** EXERCISE **
Each line in the entries below that holds the string "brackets" must be copied.

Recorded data
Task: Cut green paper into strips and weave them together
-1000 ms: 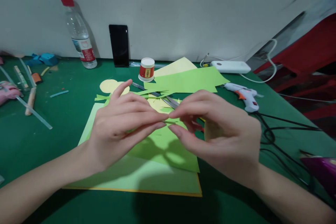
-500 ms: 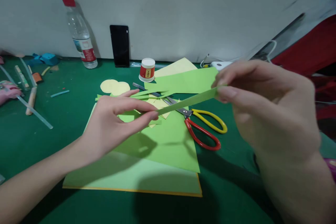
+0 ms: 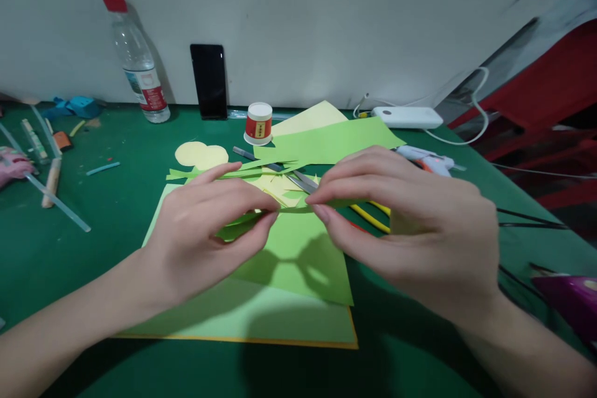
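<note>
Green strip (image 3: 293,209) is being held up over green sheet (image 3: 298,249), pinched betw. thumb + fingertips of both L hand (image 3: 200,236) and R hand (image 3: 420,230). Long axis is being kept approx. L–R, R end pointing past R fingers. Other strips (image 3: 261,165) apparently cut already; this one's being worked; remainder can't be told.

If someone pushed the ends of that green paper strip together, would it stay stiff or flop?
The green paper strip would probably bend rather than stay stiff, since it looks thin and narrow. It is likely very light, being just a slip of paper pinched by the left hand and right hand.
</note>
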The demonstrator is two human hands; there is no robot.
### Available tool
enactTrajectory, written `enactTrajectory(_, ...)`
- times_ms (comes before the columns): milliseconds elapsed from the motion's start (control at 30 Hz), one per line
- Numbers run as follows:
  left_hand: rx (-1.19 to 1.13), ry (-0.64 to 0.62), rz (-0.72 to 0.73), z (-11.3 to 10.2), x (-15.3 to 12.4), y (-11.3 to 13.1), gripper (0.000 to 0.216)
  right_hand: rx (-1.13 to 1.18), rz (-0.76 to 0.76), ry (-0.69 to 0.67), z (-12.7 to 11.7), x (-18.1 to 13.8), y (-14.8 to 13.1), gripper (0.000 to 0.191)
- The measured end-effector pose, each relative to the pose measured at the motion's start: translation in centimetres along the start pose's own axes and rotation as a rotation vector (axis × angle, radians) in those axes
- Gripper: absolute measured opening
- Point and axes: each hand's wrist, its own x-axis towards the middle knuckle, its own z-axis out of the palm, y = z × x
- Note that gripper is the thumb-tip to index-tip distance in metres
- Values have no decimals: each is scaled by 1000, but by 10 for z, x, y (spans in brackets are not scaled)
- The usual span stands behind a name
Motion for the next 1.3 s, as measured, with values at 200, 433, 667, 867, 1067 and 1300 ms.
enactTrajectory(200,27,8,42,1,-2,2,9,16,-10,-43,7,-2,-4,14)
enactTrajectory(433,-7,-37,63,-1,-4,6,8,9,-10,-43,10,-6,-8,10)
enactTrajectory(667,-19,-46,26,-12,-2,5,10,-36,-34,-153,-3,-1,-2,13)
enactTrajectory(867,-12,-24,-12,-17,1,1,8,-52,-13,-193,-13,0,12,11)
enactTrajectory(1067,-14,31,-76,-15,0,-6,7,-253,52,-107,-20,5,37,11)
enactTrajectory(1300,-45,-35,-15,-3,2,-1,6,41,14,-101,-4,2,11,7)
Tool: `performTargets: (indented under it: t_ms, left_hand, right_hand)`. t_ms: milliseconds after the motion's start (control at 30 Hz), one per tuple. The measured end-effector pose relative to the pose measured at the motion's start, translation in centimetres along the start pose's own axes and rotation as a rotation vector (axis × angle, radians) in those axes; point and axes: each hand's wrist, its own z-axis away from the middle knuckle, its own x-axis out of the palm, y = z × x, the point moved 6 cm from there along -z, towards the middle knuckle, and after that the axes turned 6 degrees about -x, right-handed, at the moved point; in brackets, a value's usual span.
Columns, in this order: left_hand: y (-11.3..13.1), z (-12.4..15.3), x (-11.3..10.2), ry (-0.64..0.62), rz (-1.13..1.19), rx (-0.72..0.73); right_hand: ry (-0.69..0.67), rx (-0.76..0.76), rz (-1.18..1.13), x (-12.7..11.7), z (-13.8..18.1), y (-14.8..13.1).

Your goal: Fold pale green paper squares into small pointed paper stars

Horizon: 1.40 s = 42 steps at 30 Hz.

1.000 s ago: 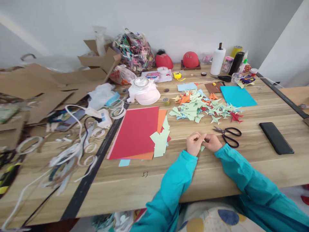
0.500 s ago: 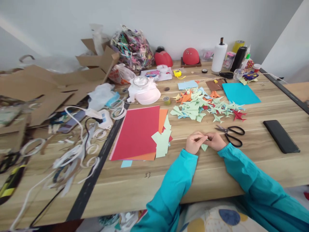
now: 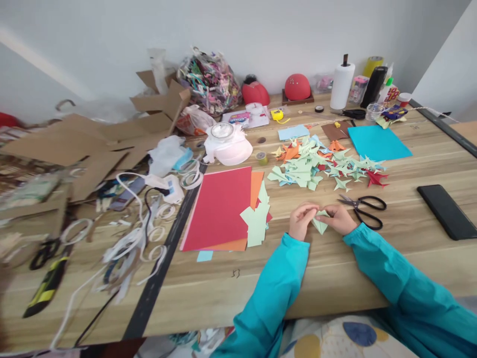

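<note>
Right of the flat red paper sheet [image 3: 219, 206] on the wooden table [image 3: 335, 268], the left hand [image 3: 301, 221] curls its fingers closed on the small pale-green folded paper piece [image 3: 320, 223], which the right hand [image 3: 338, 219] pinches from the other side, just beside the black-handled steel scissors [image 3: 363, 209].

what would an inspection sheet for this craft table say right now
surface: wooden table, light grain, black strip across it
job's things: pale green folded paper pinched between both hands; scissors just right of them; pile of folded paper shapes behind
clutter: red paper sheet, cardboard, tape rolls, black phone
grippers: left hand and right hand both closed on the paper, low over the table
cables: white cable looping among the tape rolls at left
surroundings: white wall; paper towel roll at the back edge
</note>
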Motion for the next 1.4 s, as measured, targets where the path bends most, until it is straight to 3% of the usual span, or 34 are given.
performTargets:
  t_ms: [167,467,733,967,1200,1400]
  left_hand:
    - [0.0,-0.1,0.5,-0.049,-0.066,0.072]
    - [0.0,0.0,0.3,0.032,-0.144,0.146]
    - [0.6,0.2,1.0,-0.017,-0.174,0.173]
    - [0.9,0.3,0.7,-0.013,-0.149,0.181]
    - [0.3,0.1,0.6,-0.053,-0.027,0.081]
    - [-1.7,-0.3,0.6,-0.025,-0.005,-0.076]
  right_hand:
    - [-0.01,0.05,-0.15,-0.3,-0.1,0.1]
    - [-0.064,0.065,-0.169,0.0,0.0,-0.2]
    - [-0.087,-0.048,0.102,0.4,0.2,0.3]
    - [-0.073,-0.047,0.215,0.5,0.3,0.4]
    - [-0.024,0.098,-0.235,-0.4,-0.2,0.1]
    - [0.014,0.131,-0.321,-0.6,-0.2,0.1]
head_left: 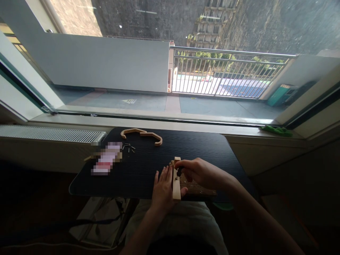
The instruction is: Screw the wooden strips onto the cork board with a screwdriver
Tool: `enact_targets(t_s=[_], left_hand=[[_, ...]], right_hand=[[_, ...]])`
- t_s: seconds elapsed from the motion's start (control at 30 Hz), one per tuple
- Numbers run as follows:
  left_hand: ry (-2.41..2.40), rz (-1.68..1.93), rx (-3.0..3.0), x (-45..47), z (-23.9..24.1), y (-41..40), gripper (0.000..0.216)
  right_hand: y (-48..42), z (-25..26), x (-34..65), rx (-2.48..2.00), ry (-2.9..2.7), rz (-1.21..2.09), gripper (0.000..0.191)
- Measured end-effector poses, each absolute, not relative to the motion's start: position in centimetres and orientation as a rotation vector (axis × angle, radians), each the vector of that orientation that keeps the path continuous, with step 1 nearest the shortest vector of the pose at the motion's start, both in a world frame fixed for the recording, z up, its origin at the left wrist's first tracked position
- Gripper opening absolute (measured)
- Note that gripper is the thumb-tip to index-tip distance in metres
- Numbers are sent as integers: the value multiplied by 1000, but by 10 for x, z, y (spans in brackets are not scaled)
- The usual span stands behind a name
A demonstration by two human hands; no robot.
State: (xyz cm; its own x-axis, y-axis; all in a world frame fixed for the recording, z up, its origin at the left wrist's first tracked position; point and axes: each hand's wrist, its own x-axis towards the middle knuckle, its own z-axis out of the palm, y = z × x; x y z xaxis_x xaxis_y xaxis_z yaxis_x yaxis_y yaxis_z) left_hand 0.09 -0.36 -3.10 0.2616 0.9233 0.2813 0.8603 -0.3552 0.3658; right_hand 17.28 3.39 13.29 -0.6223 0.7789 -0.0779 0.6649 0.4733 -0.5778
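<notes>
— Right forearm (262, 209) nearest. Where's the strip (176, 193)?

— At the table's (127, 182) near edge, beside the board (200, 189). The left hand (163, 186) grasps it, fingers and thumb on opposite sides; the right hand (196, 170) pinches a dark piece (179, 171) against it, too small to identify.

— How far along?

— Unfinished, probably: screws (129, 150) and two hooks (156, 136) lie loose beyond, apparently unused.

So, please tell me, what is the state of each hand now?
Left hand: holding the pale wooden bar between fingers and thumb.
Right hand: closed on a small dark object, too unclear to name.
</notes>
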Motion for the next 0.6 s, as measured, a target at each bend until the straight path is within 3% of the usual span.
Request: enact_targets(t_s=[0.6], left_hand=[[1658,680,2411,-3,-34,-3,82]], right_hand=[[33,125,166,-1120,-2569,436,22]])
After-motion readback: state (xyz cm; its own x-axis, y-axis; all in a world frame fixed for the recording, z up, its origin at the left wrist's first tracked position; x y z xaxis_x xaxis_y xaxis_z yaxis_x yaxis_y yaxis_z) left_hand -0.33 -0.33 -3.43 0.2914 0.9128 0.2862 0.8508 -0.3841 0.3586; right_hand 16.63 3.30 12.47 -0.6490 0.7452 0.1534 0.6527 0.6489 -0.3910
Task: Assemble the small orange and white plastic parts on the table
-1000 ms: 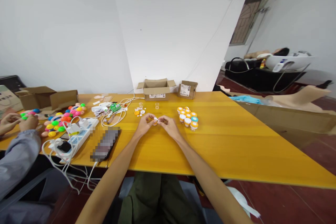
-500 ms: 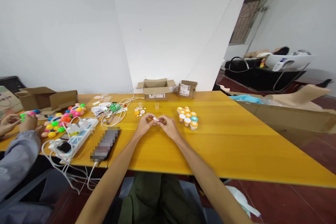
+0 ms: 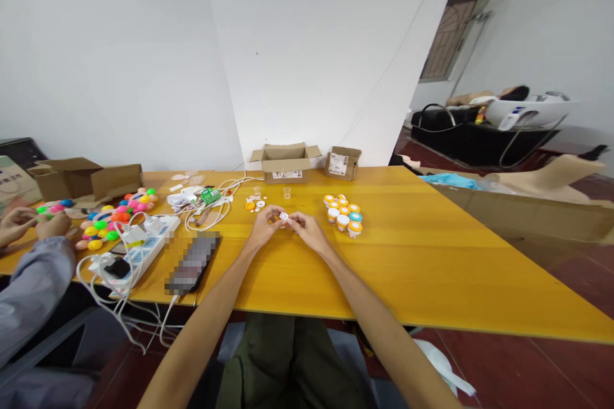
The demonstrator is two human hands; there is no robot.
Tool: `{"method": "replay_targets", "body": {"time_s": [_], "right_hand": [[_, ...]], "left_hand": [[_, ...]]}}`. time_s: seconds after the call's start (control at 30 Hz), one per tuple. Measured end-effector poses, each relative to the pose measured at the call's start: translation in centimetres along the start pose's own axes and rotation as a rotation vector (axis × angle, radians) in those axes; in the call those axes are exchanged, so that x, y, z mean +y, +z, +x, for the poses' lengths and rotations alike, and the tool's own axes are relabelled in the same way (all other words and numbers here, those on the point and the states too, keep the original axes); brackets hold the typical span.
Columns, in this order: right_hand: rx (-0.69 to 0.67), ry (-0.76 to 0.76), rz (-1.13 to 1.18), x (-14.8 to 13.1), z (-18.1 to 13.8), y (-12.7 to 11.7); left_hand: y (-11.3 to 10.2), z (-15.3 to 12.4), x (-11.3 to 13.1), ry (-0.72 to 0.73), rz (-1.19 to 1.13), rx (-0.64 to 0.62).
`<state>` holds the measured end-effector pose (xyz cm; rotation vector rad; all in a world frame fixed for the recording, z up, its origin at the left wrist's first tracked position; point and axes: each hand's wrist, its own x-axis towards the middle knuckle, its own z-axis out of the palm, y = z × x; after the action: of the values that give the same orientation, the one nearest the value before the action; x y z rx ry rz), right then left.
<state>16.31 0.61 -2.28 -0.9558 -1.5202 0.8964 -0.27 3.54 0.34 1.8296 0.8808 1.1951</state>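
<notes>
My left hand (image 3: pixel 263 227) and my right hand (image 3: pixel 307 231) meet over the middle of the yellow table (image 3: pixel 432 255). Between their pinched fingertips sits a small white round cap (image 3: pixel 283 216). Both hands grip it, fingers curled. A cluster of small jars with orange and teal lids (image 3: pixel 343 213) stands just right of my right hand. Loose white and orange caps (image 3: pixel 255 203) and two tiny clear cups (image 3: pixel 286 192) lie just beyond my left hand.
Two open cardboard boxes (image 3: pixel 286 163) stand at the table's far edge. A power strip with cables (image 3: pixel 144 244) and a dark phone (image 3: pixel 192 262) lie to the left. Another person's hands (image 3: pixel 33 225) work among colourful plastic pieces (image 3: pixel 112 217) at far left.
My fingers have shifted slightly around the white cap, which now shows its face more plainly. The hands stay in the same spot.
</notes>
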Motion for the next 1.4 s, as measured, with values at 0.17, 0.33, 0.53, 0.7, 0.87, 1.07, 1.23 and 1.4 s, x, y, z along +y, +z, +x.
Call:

** EXPECTED ANSWER **
- Values have no decimals: each is scaled by 1000, but by 10 for z, x, y (spans in brackets are not scaled)
Tool: `performTargets: (indented under it: t_ms, left_hand, right_hand)`. t_ms: milliseconds after the motion's start (control at 30 Hz), one per tuple. The measured end-effector pose relative to the pose measured at the motion's start, translation in centimetres along the start pose's own axes and rotation as a rotation vector (axis × angle, radians) in those axes; point and axes: each hand's wrist, its own z-axis away from the middle knuckle, its own x-axis out of the palm, y = z × x, the point moved 6 cm from there along -z, towards the middle knuckle, and after that the axes turned 6 degrees about -x, right-handed, at the moved point; in brackets, a value's usual span.
- Numbers are sent as integers: the value multiplied by 1000, but by 10 for x, z, y (spans in brackets are not scaled)
Tool: `{"method": "replay_targets", "body": {"time_s": [_], "right_hand": [[_, ...]], "left_hand": [[_, ...]]}}`. time_s: seconds after the call's start (control at 30 Hz), one per tuple. Measured end-effector poses, each relative to the pose measured at the call's start: translation in centimetres along the start pose's own axes and rotation as a rotation vector (axis × angle, radians) in those axes; in the call those axes are exchanged, so that x, y, z mean +y, +z, +x, for the poses' lengths and rotations alike, and the tool's own axes are relabelled in the same way (all other words and numbers here, those on the point and the states too, keep the original axes); brackets hold the typical span.

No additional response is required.